● **Exercise prompt**:
Copy every line below that has the word "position" in it.

● **Excerpts from a dataset**:
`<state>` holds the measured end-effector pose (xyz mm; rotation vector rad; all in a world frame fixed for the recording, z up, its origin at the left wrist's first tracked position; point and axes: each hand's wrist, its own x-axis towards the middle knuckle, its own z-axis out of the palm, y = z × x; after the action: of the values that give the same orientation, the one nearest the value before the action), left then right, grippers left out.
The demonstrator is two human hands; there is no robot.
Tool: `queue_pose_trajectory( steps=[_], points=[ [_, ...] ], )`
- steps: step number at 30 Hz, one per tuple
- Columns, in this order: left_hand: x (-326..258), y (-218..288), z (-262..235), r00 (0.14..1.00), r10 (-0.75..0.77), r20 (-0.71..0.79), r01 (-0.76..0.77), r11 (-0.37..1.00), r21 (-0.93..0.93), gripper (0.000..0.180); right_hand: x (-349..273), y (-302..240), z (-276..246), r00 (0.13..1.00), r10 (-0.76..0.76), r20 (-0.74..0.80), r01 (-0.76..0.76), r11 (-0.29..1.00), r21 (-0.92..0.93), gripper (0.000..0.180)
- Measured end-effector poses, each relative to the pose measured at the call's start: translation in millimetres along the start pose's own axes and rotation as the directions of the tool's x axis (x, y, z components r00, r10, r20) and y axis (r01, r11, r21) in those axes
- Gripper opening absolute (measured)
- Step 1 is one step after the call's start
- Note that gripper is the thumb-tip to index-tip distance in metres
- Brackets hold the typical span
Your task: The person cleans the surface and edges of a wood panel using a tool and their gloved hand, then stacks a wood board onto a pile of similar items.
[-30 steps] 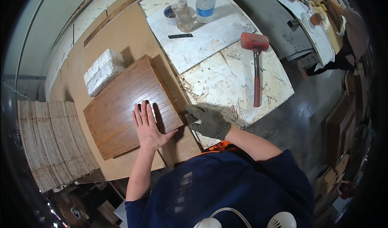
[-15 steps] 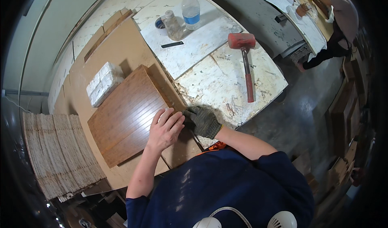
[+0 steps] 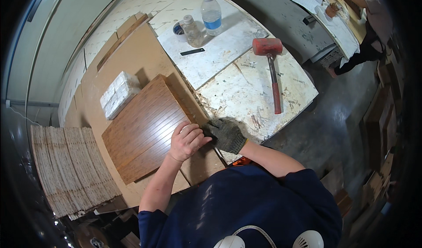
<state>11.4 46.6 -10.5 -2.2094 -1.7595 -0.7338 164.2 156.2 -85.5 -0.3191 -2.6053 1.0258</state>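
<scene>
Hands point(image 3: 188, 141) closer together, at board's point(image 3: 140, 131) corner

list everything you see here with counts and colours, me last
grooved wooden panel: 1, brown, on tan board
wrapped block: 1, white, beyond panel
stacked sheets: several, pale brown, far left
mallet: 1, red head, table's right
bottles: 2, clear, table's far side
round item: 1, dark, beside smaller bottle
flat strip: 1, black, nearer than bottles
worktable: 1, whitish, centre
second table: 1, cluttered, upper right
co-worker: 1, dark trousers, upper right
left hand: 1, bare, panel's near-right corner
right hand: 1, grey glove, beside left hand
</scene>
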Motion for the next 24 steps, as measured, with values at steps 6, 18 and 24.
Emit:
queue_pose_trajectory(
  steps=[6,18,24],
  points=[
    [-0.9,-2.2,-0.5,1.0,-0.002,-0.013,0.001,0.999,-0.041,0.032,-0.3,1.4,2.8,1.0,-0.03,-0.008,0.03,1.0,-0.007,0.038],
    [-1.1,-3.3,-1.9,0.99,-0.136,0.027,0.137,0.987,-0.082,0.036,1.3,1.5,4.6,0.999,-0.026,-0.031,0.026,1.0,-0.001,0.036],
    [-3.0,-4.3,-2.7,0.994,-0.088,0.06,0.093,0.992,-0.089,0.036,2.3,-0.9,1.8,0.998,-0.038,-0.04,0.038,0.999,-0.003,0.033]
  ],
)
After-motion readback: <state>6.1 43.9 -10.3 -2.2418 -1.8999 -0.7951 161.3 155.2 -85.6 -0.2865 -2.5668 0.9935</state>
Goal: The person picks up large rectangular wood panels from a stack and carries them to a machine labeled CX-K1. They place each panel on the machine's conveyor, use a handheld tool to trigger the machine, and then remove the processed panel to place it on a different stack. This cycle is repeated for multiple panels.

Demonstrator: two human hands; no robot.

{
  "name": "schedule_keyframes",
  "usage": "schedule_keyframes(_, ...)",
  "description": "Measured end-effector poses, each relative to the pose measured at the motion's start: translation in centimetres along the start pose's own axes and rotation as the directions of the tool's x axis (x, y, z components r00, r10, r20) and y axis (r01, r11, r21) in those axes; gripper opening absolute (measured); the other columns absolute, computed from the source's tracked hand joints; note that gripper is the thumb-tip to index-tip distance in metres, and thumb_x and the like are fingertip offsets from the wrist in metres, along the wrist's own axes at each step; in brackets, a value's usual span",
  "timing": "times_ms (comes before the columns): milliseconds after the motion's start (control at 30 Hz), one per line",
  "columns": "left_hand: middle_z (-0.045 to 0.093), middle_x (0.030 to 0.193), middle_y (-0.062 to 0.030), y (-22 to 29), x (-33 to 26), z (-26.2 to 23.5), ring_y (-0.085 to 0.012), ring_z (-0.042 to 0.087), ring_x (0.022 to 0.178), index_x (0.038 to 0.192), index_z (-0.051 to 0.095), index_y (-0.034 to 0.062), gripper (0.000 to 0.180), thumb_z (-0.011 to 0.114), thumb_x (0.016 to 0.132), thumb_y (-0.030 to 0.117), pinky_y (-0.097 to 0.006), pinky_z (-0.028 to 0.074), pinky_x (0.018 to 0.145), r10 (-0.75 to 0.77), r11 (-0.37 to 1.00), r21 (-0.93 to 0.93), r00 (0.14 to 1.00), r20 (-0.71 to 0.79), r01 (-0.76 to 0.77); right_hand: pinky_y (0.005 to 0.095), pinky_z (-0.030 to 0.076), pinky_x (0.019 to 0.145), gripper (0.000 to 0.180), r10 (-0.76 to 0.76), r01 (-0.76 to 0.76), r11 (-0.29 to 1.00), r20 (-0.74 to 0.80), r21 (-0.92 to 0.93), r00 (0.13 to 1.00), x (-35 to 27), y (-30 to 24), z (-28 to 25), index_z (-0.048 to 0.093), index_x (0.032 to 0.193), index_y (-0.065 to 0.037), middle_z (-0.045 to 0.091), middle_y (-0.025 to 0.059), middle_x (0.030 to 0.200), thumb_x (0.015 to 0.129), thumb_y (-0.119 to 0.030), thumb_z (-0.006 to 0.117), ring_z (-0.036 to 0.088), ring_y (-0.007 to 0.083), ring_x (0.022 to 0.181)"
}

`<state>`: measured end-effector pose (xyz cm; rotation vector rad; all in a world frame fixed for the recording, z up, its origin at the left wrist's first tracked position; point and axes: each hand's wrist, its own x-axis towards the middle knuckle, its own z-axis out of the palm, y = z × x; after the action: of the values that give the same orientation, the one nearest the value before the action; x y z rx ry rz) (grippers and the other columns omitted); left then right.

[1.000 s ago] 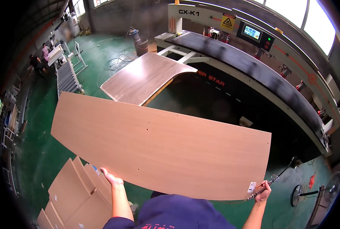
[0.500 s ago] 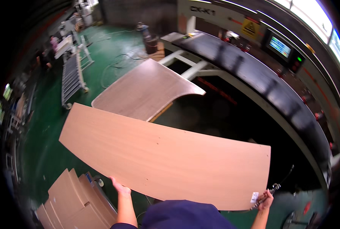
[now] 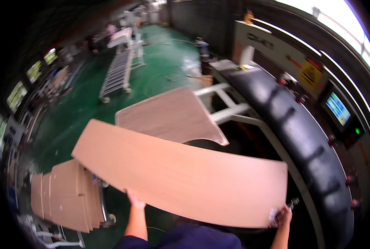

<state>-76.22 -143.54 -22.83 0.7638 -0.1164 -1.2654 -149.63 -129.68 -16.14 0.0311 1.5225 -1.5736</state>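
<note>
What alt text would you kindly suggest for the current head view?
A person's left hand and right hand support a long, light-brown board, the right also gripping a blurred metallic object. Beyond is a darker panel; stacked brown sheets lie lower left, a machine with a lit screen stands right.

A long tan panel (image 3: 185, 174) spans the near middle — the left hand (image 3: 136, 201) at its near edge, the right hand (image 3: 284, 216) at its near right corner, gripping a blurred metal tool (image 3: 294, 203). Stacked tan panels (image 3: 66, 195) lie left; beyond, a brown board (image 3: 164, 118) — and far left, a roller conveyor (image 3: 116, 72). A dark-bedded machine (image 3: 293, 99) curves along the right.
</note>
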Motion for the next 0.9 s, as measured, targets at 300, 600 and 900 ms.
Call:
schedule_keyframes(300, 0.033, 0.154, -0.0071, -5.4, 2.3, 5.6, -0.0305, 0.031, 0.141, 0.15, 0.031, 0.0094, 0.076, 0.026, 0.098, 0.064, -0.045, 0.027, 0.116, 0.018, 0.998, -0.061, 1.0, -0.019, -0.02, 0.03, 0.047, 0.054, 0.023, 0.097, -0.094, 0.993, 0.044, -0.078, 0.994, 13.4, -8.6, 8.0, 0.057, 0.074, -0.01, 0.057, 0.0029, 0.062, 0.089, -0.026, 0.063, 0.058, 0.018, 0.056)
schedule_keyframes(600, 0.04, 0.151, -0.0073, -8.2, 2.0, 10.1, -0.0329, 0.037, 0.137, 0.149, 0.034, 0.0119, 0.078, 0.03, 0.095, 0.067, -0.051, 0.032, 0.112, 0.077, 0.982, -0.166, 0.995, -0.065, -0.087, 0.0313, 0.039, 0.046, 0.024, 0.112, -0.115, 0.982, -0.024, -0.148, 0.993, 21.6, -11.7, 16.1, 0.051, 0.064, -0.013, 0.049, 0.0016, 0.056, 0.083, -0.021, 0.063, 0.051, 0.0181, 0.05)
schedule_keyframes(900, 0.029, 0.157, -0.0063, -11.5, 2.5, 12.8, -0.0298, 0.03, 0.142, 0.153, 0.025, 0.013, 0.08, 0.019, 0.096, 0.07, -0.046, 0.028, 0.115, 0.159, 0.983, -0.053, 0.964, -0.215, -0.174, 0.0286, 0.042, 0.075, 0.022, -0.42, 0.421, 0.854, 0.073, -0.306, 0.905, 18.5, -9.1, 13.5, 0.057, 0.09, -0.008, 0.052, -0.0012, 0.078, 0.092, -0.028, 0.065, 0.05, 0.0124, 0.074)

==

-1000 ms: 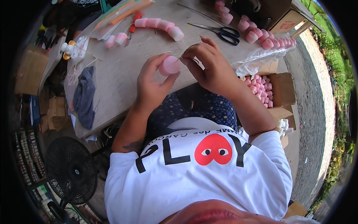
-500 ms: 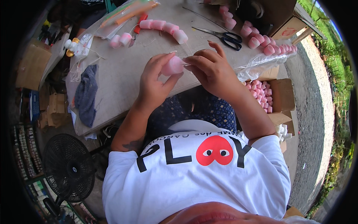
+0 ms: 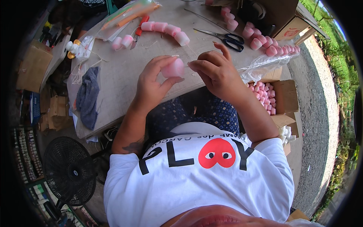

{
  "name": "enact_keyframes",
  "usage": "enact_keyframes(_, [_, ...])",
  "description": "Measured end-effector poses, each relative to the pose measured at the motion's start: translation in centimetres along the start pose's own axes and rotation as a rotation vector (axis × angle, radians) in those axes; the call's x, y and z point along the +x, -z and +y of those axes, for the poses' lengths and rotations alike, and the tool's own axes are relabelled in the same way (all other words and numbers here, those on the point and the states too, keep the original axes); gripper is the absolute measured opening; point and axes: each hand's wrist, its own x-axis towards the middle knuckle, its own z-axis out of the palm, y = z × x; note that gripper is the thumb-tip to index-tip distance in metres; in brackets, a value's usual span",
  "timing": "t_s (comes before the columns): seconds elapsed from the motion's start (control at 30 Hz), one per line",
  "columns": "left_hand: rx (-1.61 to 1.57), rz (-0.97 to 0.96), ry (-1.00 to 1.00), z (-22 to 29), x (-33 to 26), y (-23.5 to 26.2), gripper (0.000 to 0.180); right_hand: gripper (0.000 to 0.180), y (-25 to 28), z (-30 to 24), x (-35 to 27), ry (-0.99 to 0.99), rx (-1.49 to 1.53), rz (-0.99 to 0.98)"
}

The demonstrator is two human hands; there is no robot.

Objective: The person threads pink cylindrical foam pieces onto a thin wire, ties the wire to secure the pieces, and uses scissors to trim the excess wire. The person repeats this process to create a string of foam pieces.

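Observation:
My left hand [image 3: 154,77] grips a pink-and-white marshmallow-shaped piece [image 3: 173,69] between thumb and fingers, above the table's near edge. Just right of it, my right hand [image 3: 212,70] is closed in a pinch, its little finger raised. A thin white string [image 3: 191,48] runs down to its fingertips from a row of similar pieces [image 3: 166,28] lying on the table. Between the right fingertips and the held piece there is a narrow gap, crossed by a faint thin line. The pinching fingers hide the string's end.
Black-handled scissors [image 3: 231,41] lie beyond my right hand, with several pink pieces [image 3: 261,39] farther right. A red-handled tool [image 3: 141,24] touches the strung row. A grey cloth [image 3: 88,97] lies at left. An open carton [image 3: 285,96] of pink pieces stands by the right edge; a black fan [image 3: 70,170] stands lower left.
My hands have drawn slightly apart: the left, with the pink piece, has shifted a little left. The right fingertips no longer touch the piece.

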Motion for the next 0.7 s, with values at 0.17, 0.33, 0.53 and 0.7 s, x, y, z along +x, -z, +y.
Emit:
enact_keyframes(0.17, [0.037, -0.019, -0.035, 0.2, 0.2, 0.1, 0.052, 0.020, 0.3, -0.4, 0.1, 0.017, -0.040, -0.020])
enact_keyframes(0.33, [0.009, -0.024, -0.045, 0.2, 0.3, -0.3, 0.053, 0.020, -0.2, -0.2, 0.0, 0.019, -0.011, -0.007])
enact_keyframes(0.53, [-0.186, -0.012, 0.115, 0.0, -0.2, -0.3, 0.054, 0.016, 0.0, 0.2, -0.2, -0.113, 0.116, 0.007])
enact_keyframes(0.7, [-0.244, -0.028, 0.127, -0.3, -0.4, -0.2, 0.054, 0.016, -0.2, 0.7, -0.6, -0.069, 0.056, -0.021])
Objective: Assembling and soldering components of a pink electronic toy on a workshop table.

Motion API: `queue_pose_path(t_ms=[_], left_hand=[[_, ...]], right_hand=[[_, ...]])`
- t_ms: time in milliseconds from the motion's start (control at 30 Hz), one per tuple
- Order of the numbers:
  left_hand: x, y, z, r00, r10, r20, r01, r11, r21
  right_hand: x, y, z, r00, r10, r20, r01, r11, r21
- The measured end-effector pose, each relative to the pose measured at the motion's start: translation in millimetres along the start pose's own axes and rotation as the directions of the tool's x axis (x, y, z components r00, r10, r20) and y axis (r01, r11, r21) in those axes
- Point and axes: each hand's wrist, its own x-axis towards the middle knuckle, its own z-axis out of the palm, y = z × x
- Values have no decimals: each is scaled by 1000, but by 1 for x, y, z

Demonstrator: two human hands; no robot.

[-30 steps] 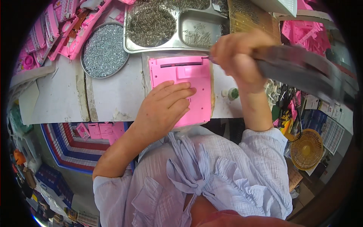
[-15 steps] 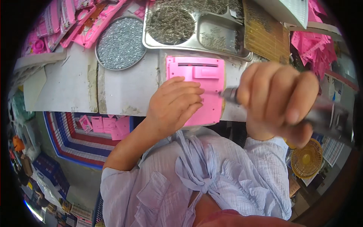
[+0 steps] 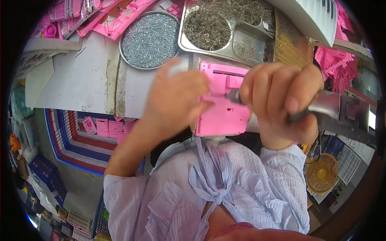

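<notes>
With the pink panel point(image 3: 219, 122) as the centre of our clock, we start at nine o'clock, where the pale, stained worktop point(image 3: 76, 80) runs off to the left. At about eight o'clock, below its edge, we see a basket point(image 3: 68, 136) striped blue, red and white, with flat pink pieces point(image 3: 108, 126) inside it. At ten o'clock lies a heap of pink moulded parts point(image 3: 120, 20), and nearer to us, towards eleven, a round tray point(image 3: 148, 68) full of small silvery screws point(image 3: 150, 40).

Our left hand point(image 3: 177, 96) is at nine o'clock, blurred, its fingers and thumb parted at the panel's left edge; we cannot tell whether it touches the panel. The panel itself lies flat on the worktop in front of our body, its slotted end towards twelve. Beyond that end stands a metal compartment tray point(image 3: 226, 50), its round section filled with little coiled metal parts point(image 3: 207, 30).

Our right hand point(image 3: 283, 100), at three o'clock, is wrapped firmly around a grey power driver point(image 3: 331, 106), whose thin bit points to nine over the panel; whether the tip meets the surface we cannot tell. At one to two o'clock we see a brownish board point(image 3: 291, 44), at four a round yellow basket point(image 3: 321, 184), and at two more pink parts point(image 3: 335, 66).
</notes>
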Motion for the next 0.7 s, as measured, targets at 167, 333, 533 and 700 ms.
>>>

● **Exercise result**:
`<state>` holds the measured end-effector pose (xyz mm; rotation vector rad; all in a world frame fixed for the recording, z up, its origin at the left wrist's first tracked position; point and axes: each hand's wrist, its own x-axis towards the middle knuckle, its own z-axis out of the palm, y = z × x; after the action: of the values that give the same orientation, the one nearest the value before the action), left then right, grippers left out.
`<state>`: measured end-effector pose (xyz cm; rotation vector rad; all in a world frame fixed for the recording, z up, its origin at the left wrist's first tracked position; point and axes: each hand's wrist, its own x-axis towards the middle knuckle, its own z-axis out of the palm, y = z × x; after the action: of the values that give the same orientation, the one nearest the value before the action; x y z rx ry rz) (grippers and the other columns omitted); left then right.

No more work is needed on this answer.